Instagram: Sherard34

==Early years==
Hérard was born in Port-au-Prince, Haiti to Jean Hérard Lesner and Carline Bois-de-Fer. When he was just 10 years old his mother died giving labor to a sibling. He moved to the U.S. and spoke no English upon arrival. He enrolled in McKinney Boyd High School and started his ninth-grade year where he read English at only a third–fourth-grade level. Conversely, he excelled in his native tongue and earned the French award.

==High school career==
Hérard attend the Prestonwood Christian Academy in Plano, Texas. He led his team to three consecutive 5A state championships and to a 33–4 record his senior year, averaging 17.6 points and 8.2 rebounds. He has scored 1,000 points in his career.

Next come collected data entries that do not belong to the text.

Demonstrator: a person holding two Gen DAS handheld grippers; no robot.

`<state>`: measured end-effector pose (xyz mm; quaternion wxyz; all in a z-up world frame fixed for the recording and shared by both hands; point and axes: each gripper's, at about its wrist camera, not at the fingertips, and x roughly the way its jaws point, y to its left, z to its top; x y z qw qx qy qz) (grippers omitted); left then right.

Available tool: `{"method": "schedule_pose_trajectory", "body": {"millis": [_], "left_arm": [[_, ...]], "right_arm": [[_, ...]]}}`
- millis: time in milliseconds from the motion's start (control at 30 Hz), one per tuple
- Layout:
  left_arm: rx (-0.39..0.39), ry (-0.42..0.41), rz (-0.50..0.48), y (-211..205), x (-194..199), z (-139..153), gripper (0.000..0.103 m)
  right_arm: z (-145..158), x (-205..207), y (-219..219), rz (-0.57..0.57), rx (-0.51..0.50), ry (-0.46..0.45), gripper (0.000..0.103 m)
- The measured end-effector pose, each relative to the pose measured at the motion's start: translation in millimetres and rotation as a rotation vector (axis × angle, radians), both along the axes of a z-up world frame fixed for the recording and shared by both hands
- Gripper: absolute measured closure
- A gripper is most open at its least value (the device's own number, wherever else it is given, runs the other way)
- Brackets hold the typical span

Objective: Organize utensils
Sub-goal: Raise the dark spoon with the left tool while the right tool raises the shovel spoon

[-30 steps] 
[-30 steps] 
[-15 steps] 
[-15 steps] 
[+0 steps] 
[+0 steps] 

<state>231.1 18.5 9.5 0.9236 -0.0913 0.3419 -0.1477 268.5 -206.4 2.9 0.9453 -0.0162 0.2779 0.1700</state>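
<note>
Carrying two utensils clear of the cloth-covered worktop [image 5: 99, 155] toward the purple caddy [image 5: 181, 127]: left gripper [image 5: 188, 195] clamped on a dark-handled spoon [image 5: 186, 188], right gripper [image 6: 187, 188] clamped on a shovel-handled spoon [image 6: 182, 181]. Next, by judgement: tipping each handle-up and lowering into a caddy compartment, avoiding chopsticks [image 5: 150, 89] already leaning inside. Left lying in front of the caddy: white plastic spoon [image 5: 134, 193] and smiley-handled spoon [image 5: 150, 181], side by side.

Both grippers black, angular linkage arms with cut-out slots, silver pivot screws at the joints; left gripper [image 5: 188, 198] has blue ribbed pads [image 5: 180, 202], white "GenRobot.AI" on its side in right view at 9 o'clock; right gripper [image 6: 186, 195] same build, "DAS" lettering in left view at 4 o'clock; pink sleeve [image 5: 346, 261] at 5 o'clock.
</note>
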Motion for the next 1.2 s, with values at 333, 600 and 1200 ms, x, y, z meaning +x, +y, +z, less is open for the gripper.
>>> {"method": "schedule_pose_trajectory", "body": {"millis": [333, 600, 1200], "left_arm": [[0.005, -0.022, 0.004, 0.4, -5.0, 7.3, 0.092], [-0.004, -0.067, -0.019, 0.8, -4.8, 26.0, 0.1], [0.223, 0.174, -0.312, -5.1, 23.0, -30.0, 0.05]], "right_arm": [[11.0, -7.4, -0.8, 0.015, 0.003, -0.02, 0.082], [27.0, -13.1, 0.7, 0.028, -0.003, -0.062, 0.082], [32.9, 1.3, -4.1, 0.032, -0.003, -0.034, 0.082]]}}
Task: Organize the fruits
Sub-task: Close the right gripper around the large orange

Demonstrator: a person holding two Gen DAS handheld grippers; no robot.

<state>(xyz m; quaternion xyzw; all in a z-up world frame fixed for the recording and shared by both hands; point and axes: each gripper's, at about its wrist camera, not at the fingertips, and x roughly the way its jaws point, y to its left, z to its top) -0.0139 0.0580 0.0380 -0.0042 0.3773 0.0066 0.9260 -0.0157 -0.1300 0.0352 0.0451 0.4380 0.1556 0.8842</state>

Hérard was awarded MVP of the 5A State Championship in his sophomore and senior year and earned first-team all-state sophomore, junior and senior years. He was named to the Max Prep Texas Top 25.

Considered a four-star recruit by Rivals.com, Hérard was listed as the No. 7 center and the No. 37 player in the nation in 2016.

He graduated high school with a 3.1 GPA, just four years after arriving in the U.S.

==College career==
Hérard chose to play at Mississippi State, despite receiving 20+ offers from other schools. Hérard chose Mississippi State because "everything (he) saw was pretty good" and that he was also going to be receiving playing time and by extension heading into his sophomore year when the team's only big who will be a senior, leaves the following year. He also cited coach Ben Howland’s experience and proven success as a deciding factor. He posted 5.1 points and 5.0 rebounds per game as a freshman but saw a decrease in playing time as a sophomore.

On January 20, 2018 Herard announced he would transfer to Maryland. He never actually played a game for the Terrapins and on August 1, 2018 it was announced Herard would instead pursue professional opportunities.